In the listing that follows, the lines starting at the one containing "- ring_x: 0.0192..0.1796" and ending at the one containing "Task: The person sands" are to be returned exactly, both boundary lines included, and no others.
_ _ _ _ _ _ _
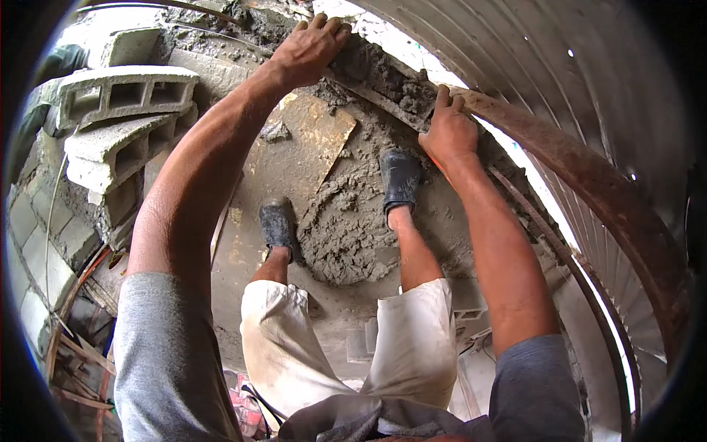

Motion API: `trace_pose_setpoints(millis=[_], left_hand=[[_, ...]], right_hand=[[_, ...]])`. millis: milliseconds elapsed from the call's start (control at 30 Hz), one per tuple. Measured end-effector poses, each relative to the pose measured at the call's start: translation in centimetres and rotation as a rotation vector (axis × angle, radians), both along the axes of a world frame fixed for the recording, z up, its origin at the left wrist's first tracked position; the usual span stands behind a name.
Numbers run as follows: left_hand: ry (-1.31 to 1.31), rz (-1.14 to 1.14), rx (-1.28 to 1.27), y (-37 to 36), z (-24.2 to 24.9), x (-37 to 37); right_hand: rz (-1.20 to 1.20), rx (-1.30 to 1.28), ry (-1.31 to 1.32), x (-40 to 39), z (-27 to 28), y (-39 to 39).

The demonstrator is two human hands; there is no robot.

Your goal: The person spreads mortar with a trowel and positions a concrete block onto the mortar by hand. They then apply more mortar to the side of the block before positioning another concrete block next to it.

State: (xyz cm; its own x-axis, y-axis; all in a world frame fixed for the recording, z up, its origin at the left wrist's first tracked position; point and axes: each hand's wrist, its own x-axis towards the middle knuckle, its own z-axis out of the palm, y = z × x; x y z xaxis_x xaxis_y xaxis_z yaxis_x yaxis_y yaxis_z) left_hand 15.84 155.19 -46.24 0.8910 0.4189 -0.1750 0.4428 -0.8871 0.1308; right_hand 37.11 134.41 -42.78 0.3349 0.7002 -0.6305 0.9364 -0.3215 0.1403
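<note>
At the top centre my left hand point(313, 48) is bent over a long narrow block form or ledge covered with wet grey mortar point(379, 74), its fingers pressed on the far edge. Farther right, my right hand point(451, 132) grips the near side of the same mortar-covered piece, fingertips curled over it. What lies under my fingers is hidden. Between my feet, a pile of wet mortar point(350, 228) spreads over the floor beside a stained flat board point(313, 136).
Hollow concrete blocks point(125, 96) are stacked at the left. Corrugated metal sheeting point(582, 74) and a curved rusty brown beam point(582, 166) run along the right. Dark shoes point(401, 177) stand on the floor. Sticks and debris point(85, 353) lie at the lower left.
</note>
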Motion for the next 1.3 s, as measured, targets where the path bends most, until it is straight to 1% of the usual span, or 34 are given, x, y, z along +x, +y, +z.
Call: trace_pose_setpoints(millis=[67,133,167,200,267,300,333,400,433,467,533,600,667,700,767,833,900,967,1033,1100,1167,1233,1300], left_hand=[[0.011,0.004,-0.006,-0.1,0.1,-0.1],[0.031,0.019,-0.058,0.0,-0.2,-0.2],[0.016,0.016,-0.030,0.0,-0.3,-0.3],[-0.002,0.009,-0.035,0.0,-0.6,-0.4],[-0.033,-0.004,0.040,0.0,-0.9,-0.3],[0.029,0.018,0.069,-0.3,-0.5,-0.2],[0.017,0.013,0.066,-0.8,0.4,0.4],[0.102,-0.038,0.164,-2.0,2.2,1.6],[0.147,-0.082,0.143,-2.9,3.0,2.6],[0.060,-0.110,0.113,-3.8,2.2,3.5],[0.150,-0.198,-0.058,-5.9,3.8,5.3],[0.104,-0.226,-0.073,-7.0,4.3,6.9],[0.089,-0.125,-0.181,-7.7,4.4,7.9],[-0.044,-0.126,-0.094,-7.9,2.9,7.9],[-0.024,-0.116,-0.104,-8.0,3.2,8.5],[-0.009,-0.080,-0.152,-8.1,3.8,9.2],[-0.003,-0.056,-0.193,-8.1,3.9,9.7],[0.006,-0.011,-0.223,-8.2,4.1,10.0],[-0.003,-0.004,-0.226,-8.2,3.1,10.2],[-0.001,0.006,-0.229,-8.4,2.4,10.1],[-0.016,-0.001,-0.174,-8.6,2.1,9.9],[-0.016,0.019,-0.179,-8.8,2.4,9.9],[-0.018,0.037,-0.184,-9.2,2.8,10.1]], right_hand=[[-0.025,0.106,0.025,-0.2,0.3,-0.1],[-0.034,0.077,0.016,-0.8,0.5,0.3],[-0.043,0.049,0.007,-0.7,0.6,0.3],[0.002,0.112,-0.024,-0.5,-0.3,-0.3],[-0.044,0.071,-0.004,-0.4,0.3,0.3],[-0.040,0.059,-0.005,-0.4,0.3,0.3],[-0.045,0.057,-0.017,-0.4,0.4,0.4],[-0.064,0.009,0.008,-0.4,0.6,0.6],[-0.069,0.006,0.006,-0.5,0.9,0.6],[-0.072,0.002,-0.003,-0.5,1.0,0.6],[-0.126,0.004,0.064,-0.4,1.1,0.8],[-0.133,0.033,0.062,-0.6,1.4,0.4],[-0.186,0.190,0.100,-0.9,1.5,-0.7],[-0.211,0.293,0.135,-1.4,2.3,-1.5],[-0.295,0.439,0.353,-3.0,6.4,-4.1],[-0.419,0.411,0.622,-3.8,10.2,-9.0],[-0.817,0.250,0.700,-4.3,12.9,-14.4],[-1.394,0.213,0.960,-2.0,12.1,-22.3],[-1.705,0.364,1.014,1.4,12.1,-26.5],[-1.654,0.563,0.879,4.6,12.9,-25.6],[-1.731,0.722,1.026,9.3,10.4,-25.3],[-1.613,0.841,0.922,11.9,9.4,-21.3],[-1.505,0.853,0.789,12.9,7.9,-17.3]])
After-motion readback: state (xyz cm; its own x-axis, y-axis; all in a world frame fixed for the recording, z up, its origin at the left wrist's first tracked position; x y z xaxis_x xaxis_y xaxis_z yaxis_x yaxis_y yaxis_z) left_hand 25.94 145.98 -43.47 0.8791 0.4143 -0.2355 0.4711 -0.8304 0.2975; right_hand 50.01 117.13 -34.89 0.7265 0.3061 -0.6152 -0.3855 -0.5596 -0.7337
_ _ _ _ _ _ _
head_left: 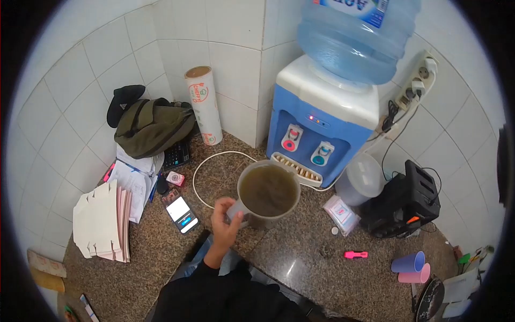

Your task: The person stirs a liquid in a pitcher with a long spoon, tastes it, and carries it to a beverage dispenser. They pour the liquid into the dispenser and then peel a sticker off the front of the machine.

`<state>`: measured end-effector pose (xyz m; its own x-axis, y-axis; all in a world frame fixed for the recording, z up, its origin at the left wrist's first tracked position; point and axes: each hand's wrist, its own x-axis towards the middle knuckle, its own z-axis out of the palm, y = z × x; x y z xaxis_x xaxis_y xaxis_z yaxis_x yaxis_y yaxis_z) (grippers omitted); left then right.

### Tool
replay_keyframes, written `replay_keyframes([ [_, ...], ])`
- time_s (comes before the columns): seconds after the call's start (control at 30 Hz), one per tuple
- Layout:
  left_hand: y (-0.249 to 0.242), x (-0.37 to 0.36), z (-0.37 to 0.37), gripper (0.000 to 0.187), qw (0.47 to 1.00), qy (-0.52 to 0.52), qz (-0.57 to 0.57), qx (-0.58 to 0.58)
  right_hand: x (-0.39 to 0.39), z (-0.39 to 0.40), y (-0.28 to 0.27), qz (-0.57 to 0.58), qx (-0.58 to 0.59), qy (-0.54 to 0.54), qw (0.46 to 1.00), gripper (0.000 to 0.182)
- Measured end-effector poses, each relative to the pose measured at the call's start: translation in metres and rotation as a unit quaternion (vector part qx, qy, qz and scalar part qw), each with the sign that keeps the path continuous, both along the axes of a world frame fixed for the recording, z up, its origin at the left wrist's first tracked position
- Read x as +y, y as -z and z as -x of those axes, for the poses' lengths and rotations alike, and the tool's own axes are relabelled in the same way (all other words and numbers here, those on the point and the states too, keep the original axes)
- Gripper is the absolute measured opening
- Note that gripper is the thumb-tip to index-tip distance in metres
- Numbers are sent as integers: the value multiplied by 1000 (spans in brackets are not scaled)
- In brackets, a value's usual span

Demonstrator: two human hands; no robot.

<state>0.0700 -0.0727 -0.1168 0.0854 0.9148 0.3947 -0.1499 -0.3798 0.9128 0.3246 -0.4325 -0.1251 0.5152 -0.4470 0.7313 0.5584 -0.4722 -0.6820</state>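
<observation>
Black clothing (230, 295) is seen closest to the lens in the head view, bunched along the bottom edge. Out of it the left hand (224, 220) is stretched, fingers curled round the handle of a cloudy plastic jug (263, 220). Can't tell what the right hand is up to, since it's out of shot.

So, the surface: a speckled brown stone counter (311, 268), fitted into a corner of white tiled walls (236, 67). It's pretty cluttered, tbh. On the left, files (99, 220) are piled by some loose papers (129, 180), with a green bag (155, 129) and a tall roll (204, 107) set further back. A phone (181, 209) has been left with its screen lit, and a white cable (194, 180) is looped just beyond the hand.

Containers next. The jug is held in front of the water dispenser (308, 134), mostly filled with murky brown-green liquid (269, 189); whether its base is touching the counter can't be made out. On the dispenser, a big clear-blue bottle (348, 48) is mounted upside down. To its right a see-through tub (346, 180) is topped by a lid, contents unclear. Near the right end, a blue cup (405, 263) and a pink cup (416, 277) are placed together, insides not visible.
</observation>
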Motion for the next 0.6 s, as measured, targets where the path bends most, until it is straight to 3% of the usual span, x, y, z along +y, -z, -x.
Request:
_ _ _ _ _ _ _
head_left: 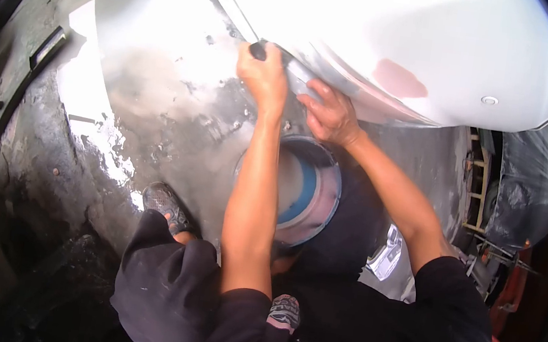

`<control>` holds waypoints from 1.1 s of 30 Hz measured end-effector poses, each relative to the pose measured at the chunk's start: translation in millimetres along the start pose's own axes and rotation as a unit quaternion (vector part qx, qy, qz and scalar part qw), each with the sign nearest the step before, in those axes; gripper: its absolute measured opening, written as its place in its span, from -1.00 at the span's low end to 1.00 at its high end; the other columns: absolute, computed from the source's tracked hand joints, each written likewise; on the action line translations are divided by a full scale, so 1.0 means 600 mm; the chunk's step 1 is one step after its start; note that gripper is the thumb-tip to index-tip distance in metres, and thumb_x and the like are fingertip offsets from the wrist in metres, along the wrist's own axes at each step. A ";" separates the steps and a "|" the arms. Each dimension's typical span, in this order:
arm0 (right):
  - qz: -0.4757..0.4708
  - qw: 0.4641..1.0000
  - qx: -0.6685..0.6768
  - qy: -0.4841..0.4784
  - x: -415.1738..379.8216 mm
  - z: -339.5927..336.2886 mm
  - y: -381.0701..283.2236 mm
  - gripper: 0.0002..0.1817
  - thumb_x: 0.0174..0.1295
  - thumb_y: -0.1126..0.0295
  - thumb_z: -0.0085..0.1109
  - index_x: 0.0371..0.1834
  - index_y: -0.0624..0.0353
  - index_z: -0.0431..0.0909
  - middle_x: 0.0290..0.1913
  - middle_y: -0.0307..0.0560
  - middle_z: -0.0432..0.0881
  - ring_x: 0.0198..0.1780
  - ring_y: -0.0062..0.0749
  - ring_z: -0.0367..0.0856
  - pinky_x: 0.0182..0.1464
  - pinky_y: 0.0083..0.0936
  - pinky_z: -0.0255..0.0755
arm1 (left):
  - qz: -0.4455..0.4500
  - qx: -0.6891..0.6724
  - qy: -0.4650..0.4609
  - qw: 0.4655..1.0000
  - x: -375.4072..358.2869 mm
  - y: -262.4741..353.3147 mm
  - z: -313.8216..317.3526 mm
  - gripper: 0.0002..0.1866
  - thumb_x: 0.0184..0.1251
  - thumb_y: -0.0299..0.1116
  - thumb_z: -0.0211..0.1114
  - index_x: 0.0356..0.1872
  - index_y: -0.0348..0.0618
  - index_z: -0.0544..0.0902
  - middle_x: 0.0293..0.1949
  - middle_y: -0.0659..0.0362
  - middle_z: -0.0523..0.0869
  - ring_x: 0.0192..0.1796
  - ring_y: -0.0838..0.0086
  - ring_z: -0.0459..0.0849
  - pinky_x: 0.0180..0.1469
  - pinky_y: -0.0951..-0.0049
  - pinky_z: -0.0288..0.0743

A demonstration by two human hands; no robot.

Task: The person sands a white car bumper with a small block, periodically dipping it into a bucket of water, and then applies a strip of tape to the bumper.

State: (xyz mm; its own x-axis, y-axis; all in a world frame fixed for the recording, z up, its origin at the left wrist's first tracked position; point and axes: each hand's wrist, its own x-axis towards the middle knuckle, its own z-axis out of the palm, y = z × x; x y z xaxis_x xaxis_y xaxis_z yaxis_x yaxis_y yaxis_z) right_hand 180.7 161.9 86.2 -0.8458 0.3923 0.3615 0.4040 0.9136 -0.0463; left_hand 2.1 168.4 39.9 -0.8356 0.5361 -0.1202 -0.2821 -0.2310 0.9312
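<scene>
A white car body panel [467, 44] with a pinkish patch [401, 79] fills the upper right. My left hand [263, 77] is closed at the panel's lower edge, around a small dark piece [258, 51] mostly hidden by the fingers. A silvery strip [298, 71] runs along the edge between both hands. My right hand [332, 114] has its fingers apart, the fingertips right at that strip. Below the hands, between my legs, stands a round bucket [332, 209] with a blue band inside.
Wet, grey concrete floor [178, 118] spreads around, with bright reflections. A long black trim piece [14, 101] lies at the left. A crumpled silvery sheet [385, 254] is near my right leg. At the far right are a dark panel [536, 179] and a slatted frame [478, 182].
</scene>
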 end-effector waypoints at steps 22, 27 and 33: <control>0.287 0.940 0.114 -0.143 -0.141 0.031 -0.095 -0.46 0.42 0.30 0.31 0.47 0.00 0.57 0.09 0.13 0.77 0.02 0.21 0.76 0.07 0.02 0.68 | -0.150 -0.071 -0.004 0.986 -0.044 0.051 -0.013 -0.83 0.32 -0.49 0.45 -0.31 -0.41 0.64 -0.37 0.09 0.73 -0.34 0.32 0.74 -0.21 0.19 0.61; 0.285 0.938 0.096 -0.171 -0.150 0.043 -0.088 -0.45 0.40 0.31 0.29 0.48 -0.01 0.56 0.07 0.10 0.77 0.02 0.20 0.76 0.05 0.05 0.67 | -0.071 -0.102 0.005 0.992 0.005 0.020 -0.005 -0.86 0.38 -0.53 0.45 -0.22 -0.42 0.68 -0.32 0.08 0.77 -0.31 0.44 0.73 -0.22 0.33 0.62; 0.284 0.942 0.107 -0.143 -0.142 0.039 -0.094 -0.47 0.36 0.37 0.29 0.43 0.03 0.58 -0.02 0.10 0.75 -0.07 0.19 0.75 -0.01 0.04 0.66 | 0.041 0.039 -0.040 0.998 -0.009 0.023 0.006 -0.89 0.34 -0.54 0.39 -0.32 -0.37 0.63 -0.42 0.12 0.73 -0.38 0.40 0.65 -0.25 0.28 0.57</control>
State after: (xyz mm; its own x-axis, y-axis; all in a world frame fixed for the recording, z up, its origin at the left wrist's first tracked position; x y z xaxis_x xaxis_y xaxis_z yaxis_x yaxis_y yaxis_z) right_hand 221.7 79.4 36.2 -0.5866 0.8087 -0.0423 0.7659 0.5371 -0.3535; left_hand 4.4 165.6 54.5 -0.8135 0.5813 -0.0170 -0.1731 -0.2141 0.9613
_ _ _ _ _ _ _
**Result of the exercise**
  - ring_x: 0.0192..0.1796
  - ring_y: -0.0838..0.0086
  - ring_z: -0.0459..0.0849
  - pinky_x: 0.0180..0.1469
  - pinky_y: -0.0951..-0.0049
  - pinky_z: -0.0288..0.0743

A demonstration by two human hands; no robot.

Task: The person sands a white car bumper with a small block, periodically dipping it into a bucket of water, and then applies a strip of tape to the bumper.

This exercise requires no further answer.